Francis Veber's original, a short, sharp comedy of manners, was ostensibly about a weekly dinner party to which wealthy businessmen bring carefully selected idiots. But, in fact, the movie never makes it to the dinner party in its 80 minutes. Instead, it punishes its ostensible protagonist — a jerk of a book editor who revels in the delights of the dinner with idiots — with an escalating series of indignities and tortures, most of them innocently perpetuated by his moron for the night. That is to say, for all the fun poked at short, goony François Pignon (Jacques Villeret) — who makes maquettes of world landmarks out of matchsticks — the film hates his asshole tormentor so much that it is fundamentally on the side of the idiots.
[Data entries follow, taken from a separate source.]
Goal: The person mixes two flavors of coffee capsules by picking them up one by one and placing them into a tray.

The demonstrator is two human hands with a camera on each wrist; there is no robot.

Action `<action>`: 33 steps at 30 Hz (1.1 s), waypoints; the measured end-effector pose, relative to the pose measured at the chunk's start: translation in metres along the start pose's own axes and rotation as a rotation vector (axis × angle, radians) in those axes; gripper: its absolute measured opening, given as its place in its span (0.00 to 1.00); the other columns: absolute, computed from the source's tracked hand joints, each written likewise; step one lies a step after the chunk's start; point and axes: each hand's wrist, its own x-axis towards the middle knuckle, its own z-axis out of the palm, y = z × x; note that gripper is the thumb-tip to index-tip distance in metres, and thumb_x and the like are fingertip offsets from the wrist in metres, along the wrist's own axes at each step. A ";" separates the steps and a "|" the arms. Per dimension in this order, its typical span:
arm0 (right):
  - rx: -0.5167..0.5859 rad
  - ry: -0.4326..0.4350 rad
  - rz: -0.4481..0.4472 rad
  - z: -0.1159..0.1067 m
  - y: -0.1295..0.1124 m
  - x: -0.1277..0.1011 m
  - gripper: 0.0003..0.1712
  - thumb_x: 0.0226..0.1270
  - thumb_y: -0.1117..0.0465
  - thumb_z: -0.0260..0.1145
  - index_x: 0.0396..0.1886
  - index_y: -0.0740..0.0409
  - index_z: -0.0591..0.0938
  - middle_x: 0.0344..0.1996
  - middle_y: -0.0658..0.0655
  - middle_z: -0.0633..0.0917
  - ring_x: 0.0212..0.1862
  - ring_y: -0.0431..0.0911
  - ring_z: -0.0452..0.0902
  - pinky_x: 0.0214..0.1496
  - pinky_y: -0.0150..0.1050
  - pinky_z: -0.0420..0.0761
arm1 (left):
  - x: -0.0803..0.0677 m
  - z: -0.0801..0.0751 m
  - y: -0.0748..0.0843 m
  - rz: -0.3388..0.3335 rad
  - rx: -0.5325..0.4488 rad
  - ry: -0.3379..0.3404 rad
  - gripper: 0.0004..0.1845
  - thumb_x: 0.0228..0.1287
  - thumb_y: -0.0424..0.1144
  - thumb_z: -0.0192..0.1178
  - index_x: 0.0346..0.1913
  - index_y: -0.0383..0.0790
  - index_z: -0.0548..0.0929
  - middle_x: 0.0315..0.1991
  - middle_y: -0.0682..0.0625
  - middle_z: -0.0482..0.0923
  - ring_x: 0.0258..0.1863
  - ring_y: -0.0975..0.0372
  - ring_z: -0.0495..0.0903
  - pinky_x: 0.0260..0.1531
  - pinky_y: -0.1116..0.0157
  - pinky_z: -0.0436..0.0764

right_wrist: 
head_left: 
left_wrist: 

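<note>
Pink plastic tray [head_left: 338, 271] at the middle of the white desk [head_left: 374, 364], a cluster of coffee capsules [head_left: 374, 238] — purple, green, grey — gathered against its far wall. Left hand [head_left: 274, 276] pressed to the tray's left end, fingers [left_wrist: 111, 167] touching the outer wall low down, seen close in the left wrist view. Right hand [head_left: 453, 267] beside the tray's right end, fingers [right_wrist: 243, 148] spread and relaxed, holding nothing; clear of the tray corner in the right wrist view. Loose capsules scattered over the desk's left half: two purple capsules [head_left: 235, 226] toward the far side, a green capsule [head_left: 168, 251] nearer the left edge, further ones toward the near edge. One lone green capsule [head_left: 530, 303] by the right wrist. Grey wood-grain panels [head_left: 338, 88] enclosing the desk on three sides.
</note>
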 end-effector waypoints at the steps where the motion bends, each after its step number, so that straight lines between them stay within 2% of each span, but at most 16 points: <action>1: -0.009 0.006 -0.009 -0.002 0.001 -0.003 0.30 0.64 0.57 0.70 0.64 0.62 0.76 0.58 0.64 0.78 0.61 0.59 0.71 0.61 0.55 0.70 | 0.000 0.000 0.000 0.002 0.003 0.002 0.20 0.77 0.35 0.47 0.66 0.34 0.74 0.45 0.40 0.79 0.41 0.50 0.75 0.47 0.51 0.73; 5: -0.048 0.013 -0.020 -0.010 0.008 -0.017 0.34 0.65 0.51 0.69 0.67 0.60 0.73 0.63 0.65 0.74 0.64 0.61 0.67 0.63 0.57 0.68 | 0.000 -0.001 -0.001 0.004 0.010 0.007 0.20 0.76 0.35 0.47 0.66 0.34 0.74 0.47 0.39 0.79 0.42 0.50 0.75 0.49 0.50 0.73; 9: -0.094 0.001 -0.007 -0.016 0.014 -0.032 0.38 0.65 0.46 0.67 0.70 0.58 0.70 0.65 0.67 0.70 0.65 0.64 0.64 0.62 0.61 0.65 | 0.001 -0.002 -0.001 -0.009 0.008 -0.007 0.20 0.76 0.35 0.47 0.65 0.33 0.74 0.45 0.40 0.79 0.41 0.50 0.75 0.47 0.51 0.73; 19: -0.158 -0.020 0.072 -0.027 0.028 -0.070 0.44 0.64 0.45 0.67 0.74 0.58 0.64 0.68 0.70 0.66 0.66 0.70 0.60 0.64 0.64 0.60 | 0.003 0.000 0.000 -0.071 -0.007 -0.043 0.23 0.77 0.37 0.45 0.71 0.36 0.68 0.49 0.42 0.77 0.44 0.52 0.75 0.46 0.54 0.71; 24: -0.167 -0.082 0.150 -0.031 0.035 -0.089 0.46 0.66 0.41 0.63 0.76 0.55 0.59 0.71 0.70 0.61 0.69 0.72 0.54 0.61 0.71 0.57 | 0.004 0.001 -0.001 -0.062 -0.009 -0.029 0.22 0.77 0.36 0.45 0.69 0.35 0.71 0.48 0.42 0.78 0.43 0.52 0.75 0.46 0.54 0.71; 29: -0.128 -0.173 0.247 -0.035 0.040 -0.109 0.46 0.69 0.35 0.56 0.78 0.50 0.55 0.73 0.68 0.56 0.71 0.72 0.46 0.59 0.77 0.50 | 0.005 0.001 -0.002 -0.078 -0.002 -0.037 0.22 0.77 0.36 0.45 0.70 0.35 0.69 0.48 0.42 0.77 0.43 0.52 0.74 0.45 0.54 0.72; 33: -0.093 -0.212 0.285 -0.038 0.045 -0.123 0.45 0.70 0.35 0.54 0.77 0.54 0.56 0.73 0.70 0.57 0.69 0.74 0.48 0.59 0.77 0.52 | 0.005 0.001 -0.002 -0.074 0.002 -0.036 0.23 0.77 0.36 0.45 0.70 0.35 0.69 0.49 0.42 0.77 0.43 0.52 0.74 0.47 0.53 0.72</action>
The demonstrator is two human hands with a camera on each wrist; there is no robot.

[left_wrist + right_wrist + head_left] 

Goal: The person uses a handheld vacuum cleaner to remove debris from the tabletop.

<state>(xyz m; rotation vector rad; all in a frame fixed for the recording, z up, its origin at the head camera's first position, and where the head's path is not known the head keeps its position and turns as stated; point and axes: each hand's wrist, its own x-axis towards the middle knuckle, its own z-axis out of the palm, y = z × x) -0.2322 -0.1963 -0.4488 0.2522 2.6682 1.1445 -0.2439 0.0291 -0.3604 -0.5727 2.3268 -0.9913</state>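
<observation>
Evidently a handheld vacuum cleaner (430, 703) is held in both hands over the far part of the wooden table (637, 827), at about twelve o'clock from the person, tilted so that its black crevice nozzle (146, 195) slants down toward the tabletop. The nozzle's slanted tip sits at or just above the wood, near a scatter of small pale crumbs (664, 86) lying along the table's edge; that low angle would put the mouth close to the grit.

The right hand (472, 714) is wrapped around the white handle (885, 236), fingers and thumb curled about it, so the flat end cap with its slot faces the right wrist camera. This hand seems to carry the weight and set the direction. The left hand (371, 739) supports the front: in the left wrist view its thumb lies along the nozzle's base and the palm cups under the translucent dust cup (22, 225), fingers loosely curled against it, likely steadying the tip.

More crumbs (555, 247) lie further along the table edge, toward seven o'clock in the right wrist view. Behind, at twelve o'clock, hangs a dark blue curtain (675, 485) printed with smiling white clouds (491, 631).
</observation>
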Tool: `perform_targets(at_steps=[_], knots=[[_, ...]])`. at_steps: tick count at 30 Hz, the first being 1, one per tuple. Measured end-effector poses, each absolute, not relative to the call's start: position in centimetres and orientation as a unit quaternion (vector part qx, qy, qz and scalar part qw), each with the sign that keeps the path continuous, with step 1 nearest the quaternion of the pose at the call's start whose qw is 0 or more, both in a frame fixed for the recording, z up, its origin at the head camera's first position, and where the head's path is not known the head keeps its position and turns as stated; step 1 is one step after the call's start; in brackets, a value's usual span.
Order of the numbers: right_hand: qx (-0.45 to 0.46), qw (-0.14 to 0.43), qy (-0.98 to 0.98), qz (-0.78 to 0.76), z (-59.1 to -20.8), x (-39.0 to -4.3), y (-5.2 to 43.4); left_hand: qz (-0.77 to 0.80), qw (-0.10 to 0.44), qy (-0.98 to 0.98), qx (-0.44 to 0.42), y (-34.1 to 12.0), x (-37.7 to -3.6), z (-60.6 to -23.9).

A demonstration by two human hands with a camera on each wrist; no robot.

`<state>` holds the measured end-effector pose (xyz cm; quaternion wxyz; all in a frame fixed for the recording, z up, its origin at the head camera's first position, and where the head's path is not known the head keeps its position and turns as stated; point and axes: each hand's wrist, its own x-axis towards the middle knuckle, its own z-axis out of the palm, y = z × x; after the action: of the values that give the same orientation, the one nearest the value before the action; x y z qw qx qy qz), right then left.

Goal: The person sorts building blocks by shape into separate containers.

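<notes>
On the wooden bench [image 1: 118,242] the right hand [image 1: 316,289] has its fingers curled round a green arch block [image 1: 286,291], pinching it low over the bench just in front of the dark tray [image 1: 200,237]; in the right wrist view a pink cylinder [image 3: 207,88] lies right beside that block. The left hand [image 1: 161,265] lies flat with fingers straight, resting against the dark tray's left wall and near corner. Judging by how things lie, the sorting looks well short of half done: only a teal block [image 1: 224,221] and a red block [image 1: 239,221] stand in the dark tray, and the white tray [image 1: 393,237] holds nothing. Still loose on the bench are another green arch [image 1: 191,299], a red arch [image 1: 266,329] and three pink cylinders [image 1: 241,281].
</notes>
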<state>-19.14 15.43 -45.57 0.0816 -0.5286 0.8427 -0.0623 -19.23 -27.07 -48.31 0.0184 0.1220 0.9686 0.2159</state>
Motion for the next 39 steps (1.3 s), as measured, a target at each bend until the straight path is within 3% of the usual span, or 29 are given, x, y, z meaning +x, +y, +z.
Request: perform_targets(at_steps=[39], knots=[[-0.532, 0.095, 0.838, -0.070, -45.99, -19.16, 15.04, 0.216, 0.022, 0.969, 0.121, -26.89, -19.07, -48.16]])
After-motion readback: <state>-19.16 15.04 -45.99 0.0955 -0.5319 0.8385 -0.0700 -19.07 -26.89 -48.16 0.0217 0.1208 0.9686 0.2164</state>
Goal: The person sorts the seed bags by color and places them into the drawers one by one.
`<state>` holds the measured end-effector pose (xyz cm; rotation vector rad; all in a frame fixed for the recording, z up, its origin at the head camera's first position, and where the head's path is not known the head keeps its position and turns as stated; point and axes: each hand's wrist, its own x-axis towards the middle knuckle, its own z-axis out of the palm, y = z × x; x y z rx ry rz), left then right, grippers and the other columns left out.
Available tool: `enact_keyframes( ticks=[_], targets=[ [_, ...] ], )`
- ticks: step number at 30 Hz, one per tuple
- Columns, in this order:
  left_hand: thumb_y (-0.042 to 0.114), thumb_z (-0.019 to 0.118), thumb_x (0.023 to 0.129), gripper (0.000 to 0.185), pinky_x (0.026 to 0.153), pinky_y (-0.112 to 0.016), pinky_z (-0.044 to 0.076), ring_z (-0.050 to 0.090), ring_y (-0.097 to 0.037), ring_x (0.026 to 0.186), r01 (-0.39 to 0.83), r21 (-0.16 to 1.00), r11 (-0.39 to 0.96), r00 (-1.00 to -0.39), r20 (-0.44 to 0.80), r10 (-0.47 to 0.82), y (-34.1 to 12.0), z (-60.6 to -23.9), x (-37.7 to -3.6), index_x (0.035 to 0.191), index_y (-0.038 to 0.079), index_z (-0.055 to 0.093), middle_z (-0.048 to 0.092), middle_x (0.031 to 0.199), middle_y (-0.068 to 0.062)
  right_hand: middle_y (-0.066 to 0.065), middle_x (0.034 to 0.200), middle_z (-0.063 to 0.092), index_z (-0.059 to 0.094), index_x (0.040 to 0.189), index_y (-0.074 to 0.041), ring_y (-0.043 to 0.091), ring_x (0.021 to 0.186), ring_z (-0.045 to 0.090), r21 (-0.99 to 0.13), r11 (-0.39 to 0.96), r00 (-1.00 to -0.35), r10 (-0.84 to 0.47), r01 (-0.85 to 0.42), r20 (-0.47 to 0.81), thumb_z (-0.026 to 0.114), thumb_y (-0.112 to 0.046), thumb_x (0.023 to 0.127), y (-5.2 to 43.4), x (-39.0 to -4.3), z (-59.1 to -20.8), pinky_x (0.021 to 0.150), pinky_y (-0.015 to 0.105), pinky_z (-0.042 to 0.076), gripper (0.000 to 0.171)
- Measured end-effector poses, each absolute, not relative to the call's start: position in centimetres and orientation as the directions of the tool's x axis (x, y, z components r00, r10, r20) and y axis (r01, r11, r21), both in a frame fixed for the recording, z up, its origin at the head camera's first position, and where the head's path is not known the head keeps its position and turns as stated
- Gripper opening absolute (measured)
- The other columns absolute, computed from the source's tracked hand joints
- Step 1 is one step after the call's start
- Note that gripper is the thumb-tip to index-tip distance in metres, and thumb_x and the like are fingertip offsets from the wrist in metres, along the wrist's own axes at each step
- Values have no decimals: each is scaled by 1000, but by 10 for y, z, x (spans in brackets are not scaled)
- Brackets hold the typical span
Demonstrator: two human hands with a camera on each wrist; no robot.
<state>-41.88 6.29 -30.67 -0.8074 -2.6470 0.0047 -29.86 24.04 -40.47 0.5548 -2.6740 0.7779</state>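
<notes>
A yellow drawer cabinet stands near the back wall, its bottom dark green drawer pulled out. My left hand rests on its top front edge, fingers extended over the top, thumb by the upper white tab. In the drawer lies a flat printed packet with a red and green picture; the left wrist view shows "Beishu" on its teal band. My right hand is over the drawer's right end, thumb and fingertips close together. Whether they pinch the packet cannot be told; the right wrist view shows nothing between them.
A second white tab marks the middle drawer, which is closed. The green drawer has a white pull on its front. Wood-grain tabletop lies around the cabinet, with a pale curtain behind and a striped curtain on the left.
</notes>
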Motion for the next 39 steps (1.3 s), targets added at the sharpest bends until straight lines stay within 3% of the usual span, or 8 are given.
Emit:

Not so Dinner for Schmucks, directed by Jay Roach, which takes the snobbish, cruel editor of the original and turns him into Paul Rudd, the nicest young man you're ever likely to meet. Rudd plays Tim, an analyst at a private-equity firm who is only gunning for a corner office to convince his girlfriend that he's marriage material. "That's messed up," Tim says, upon hearing about the dinner for schmucks, and he'd never do it if he weren't forced into it by circumstance. He quotes Baudelaire, for goodness' sake!

Meanwhile, bowl-cut, windbreaker-wearing Barry (Carell) — the schmuck in question — is not just an unctuous bumbler like François Pignon, but is, in fact, borderline mentally disabled. That is the only conclusion I can reach after watching credulous Barry: 1) admit that he has no idea what a clitoris is; 2) take the admonition "Don't leave that chair" so seriously that he carries the chair with him wherever he goes; and 3) gleefully smash bottles of wine against the walls of Tim's apartment. The only thing he is good at is making intricate little dioramas out of taxidermied mice — dioramas that are, thanks to this film's impeccable technical credentials, so lovely and miraculous that you don't understand why everyone in the movie thinks they're so stupid.

Casting my mind back over Carell's career for an analog to Barry, I was reminded of neither Michael Scott nor Andy Stitzer, the blithely virginal 40-year-old Carell played in his breakout role. Instead, Barry seems like a close cousin to Brick, the near-incoherent weatherman ("I love lamp!") with an IQ of 48 whom Carell played in Anchorman: The Legend of Ron Burgundy. So essentially, what we have here is a mainstream comedy in which a totally nice guy has his relationship and career nearly ruined by Brick Tamland but then, at the end, has to make a speech about how Brick Tamland is really the best — and not an idiot at all. I hope you can see why maybe that story wouldn't be as touching as the filmmakers apparently think it is.

Dinner for Schmucks is funny, sure. How can it not be, with good comic actors like Carell and Rudd — plus Zach Galifianakis, Jemaine Clement, Kristen Schaal, and Ron Livingston? (Stephanie Szostak, who plays Tim's girlfriend, isn't funny at all, but don't worry: She's extremely pretty.) Even if some bits fall flat — the carnivorous ex-flame of Tim's played by Lucy Punch, for example, is aggressively unfunny — any movie starring that many talented comedians, knitted of the funniest stuff in a reported 900,000 feet of film, is bound to have its share of laughs.

And rest assured, no American comedy is going to call itself Dinner for Schmucks without showing us the actual dinner for schmucks, which is, naturally, this movie's comic apogee. There's a blind fencer, and a ventriloquist who's married to a slutty dummy, and a guy who French-kisses his vulture. They're all idiots, or possibly mentally ill. Paramount Pictures and director Jay Roach would like to invite you to a dinner they're hosting, at which you are welcome to laugh at these poor jerks. That's a little messed up.